__Instructions to follow__: From the first line of the listing below to the line with "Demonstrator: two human", print each line exactly, and nothing more. Leave out the pictures.

__Material provided__:
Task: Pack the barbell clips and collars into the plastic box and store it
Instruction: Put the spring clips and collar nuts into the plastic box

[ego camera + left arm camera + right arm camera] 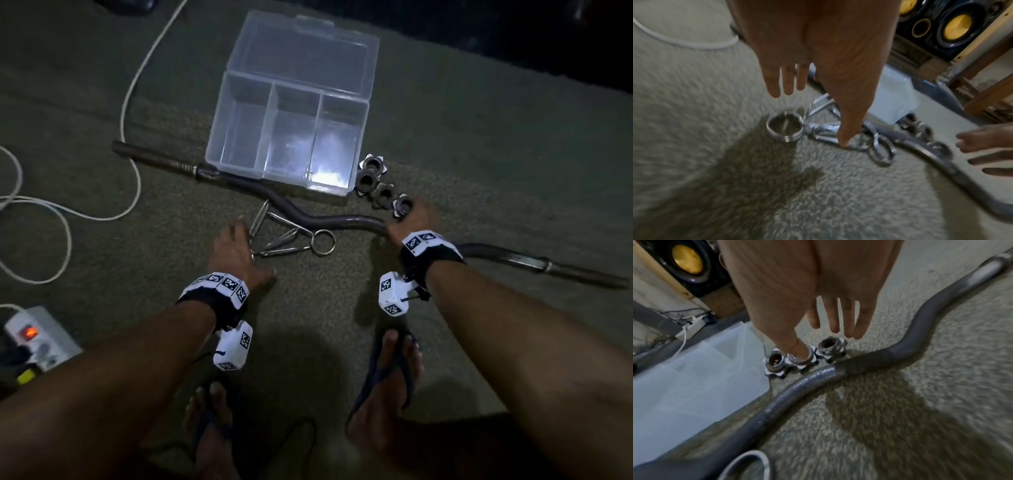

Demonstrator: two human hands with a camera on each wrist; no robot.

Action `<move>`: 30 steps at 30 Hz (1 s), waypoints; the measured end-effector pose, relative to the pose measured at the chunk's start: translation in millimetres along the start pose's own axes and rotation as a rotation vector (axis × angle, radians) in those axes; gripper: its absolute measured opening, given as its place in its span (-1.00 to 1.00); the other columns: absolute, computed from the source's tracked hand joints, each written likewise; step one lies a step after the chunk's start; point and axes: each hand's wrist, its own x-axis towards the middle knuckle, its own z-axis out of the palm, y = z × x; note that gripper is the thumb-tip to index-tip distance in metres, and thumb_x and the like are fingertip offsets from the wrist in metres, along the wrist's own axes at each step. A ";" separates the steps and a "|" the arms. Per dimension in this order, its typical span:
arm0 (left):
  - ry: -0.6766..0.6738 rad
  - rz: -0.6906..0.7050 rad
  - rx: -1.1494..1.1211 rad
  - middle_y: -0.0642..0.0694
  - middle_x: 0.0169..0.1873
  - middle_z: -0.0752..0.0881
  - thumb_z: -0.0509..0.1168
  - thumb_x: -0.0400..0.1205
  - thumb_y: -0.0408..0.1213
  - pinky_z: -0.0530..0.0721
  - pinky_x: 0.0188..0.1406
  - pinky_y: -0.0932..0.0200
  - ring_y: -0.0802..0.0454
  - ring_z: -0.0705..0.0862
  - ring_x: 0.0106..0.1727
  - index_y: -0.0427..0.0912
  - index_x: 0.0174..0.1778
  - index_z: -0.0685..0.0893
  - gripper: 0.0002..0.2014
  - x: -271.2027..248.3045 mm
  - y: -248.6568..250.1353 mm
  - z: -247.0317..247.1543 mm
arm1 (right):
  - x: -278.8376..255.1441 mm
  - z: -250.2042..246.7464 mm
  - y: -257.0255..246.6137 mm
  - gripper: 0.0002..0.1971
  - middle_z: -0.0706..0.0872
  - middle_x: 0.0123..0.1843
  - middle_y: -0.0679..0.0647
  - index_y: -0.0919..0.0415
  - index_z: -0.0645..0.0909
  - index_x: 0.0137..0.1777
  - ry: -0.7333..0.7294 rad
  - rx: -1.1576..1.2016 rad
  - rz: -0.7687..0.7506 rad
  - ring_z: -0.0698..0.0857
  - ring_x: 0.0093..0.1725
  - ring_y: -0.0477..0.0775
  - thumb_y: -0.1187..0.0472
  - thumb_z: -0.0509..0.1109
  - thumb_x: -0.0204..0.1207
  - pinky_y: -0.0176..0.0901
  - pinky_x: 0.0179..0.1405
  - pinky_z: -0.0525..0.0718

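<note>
Clips are lying nearest you on the carpet, a tangle of chromed spring wire just this side of the bar, with one coil ring standing apart toward your left. Your left hand is hovering over them, fingers straight and spread, thumb tip touching down on the wire; it is holding nothing yet, and I judge you are reaching to gather the pile. The clips' long handles are pointing mostly away from you and leftward, toward the box.

Your right hand is reaching over the bar, fingers loose and extended, thumb dipping onto one collar; nothing is gripped there either. The collars are sitting in a short row just beyond the bar, beside the box's right front corner, bores facing up, so each looks easy to pinch by its lobes.

The bar is running left to right across the carpet, its bends snaking between the two piles.

Farthest, the box is lying open, lid folded back away from you, three compartments holding nothing, probably placed close so each drop is short.
</note>
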 end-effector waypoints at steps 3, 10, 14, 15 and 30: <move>0.042 0.034 0.018 -0.27 0.61 0.33 0.70 0.27 0.03 0.48 0.59 -0.18 -0.29 0.36 0.61 -0.12 0.75 0.16 0.20 23.3 -7.4 25.0 | 24.8 23.3 4.2 -0.42 0.45 0.49 0.36 0.20 0.51 0.43 0.008 -0.160 -0.017 0.48 0.46 0.47 0.02 0.47 0.43 0.14 0.42 0.49; 0.214 0.229 -0.005 -0.17 0.42 0.49 0.66 0.29 0.01 0.68 0.28 -0.09 -0.17 0.55 0.40 -0.10 0.65 0.38 0.01 43.7 -15.4 39.7 | 50.5 28.4 11.1 -0.44 0.46 0.42 0.38 0.05 0.62 0.30 0.060 -0.184 -0.009 0.45 0.42 0.51 0.02 0.58 0.26 0.19 0.47 0.51; 0.212 0.265 -0.072 -0.17 0.35 0.57 0.67 0.28 0.00 0.66 0.24 -0.05 -0.17 0.63 0.32 -0.15 0.59 0.46 -0.05 42.4 -15.0 34.5 | 50.1 23.5 8.7 -0.53 0.56 0.31 0.37 0.10 0.64 0.24 0.063 -0.145 -0.008 0.53 0.39 0.48 0.10 0.58 0.31 0.14 0.41 0.57; 0.205 0.280 -0.087 -0.16 0.32 0.60 0.66 0.29 -0.01 0.67 0.21 -0.05 -0.16 0.66 0.27 -0.14 0.54 0.51 -0.12 40.7 -14.4 30.8 | 48.3 23.0 8.5 -0.57 0.59 0.23 0.35 0.12 0.64 0.21 0.068 -0.135 -0.008 0.55 0.38 0.45 0.13 0.57 0.33 0.10 0.35 0.59; 0.085 0.213 -0.059 -0.11 0.43 0.45 0.71 0.27 0.02 0.69 0.31 0.00 -0.13 0.64 0.31 -0.01 0.49 0.47 -0.11 26.8 -27.9 19.0 | 13.3 12.0 -10.7 -0.57 0.70 0.16 0.29 0.09 0.57 0.03 0.088 -0.050 -0.014 0.60 -0.07 0.22 0.06 0.64 0.23 -0.14 -0.11 0.52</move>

__Result of this task__:
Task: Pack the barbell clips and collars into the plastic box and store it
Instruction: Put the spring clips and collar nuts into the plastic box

[ego camera + left arm camera + right arm camera] 

Demonstrator: two human hands with a camera on each wrist; no robot.

Nothing further is required for this answer.